• Problem to work on: Work out how many lines in the data hold the word "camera", and reply with that number only.
(Supplied data)
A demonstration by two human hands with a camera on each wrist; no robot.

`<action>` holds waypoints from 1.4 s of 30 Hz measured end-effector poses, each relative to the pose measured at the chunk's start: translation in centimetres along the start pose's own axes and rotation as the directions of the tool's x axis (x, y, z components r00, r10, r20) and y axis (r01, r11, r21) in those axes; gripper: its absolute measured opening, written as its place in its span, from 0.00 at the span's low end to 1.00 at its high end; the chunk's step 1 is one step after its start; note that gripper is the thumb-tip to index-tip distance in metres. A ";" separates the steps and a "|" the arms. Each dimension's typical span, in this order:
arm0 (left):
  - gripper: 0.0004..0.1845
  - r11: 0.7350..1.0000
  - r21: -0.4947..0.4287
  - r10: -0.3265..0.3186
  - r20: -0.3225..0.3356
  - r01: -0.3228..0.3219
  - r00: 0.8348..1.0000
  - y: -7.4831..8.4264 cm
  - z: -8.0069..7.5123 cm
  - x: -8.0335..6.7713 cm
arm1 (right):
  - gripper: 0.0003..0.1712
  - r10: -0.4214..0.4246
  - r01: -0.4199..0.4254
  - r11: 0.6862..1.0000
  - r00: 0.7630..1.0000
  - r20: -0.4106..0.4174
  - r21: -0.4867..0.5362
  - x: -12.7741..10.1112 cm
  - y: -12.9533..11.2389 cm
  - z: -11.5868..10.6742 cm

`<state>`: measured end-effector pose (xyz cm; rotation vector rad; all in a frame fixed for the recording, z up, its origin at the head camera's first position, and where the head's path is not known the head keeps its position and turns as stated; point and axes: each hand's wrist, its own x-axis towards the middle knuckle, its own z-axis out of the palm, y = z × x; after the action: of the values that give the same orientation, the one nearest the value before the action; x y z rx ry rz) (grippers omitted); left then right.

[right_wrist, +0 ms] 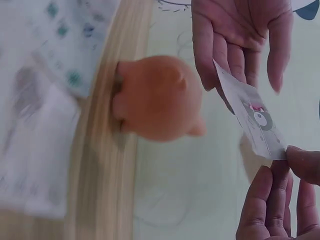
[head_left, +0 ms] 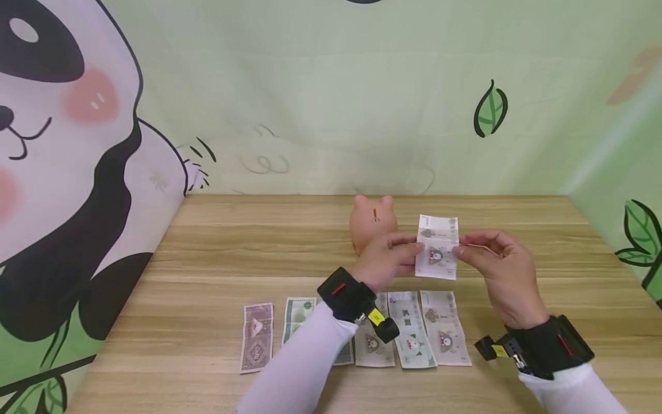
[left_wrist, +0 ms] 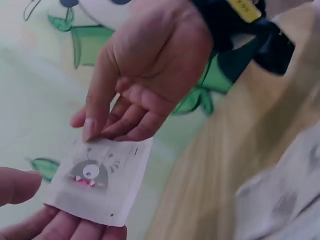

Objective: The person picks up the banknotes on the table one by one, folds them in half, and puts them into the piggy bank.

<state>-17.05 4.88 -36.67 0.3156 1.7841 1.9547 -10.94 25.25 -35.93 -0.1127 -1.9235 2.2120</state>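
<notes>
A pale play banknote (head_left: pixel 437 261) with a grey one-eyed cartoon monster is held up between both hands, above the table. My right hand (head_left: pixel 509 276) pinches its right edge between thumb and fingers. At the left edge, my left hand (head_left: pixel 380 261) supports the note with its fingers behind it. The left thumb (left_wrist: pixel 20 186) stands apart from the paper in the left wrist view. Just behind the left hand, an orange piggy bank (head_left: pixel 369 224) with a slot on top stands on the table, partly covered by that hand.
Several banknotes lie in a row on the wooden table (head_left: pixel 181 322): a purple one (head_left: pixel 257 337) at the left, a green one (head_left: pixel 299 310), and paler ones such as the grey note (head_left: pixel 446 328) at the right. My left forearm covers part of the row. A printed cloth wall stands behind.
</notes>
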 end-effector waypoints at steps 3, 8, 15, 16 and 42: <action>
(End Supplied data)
• Written answer: 2